> Exercise requirements
The expected answer holds every line from the first line of the data below through the line containing "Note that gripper", exactly as written, and no other line.

> Data shown
☆ ☆ ☆ ☆
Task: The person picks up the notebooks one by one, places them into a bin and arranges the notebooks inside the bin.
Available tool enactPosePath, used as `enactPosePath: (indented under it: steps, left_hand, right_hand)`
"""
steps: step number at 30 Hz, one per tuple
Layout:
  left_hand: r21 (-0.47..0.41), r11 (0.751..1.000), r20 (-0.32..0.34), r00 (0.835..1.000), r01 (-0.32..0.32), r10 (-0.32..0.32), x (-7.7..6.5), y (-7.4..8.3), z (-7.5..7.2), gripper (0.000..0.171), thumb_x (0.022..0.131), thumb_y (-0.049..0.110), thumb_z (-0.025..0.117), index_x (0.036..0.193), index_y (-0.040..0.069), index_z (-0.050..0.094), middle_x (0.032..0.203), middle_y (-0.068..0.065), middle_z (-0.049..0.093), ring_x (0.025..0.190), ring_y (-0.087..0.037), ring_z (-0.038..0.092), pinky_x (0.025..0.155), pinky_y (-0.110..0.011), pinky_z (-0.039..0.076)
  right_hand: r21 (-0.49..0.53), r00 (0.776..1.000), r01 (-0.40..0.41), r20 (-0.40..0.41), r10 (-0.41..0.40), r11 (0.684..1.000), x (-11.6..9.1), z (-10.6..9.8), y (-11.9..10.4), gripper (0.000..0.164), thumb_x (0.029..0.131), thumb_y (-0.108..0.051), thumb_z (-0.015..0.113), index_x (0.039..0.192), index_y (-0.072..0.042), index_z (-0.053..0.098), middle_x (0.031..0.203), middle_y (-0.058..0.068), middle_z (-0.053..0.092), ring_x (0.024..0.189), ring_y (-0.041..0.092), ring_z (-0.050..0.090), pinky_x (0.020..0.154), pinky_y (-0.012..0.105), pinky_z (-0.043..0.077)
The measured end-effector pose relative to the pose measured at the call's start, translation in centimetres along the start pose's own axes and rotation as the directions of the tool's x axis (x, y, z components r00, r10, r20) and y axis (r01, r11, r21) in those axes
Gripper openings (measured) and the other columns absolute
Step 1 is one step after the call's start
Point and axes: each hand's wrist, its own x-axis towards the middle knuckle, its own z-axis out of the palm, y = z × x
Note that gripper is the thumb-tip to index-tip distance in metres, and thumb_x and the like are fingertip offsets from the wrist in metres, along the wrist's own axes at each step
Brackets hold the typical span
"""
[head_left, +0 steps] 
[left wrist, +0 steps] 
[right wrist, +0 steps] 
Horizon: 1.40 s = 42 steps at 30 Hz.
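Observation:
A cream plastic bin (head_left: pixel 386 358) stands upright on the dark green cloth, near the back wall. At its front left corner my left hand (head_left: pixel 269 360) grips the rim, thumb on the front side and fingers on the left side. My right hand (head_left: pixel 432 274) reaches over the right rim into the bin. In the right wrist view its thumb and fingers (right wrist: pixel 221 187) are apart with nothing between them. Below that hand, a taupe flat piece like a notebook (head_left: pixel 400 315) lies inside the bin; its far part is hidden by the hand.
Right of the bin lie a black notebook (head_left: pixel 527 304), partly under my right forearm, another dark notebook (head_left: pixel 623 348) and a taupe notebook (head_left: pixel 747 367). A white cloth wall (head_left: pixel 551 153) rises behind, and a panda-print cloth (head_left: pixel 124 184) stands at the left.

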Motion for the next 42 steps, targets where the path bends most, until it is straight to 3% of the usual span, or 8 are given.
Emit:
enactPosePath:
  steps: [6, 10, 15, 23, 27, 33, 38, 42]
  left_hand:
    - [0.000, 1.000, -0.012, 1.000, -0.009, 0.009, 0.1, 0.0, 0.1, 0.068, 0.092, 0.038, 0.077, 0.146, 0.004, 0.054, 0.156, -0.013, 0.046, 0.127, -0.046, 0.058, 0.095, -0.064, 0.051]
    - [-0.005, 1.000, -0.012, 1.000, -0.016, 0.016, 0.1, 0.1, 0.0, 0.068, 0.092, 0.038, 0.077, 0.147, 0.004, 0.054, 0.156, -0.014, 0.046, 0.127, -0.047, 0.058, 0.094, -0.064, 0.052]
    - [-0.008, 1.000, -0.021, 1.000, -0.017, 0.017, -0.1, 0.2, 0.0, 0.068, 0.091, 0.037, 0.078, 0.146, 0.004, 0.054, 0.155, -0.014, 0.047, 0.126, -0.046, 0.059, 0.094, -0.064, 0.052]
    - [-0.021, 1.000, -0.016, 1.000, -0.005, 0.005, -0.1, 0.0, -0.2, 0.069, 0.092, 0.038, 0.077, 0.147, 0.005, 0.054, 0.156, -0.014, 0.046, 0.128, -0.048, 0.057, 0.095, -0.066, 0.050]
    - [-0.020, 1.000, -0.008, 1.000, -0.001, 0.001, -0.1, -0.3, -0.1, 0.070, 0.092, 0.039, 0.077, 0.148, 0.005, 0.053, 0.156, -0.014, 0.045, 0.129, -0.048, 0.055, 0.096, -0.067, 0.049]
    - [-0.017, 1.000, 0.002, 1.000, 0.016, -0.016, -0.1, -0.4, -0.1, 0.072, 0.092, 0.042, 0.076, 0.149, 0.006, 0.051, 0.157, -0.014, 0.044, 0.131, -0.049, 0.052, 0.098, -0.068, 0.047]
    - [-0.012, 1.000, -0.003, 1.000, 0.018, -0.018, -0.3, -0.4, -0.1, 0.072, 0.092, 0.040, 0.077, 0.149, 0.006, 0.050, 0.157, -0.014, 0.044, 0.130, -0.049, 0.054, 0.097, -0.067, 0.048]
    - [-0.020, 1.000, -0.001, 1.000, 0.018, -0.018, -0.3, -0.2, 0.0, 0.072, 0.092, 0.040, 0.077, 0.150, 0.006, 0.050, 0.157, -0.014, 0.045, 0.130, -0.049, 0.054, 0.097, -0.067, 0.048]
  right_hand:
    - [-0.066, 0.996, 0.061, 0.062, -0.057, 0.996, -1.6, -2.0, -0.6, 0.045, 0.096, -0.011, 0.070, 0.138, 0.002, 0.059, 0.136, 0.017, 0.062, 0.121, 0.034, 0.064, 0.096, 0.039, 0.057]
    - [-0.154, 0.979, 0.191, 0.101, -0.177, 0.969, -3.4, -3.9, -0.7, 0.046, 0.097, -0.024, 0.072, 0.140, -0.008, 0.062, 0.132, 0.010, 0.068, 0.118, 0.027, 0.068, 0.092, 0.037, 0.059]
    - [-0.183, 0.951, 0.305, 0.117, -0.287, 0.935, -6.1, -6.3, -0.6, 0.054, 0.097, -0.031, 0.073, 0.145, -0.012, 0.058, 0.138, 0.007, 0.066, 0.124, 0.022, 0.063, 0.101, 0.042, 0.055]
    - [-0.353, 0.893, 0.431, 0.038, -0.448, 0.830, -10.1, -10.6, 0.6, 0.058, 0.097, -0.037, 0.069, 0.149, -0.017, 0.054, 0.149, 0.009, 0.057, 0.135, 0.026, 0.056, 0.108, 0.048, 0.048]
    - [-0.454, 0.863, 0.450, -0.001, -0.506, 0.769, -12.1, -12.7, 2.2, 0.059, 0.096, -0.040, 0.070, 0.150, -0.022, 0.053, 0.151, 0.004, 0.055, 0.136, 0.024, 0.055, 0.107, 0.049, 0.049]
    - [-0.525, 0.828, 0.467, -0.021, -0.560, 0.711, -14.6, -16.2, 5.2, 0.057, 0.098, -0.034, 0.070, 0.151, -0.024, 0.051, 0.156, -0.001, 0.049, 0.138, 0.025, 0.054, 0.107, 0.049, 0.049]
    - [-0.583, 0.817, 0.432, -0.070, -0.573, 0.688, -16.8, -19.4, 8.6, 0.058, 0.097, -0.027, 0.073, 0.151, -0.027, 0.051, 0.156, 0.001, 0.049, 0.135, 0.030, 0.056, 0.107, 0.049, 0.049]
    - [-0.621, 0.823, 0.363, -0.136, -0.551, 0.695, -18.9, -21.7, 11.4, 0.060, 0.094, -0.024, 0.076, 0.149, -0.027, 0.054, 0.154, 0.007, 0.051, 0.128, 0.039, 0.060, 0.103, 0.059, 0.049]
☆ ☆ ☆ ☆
> Response below
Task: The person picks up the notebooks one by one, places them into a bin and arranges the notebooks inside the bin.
Available tool enactPosePath, used as `enactPosePath: (indented under it: steps, left_hand, right_hand)`
"""
steps: step number at 30 Hz, one per tuple
Layout:
  left_hand: r21 (-0.47..0.41), r11 (0.751..1.000), r20 (-0.32..0.34), r00 (0.835..1.000), r01 (-0.32..0.32), r10 (-0.32..0.32), x (-7.7..6.5), y (-7.4..8.3), z (-7.5..7.2), gripper (0.000..0.171), thumb_x (0.022..0.131), thumb_y (-0.049..0.110), thumb_z (-0.025..0.117), index_x (0.036..0.193), index_y (-0.040..0.069), index_z (-0.050..0.094), middle_x (0.032..0.203), middle_y (-0.068..0.065), middle_z (-0.049..0.093), ring_x (0.025..0.190), ring_y (-0.087..0.037), ring_z (-0.038..0.092), pinky_x (0.025..0.155), pinky_y (-0.110..0.011), pinky_z (-0.039..0.076)
  right_hand: r21 (-0.49..0.53), r00 (0.776..1.000), r01 (-0.40..0.41), r20 (-0.40..0.41), r10 (-0.41..0.40), r11 (0.684..1.000), x (-11.6..9.1), z (-10.6..9.8), y (-11.9..10.4), gripper (0.000..0.164), thumb_x (0.029..0.131), thumb_y (-0.108..0.051), thumb_z (-0.015..0.113), index_x (0.039..0.192), index_y (-0.072..0.042), index_z (-0.053..0.098), middle_x (0.031..0.203), middle_y (-0.058..0.068), middle_z (-0.053..0.092), ring_x (0.024..0.189), ring_y (-0.041..0.092), ring_z (-0.050..0.090), pinky_x (0.020..0.154), pinky_y (-0.012..0.105), pinky_z (-0.043..0.077)
The measured end-effector pose relative to the pose measured at the call's start, translation in centimetres along the start pose's own axes and rotation as the directions of the tool's x axis (x, y, z components r00, r10, r20) and y axis (r01, r11, r21) in those axes
Gripper openings (measured) and the other columns absolute
Step 1 is one step after the call's start
Point and axes: each hand's wrist, its own x-axis towards the middle knuckle, its own z-axis out of the palm, y = z × x
Note that gripper is the thumb-tip to index-tip distance in metres, and thumb_x and the like are fingertip offsets from the wrist in metres, along the wrist's own axes at each step

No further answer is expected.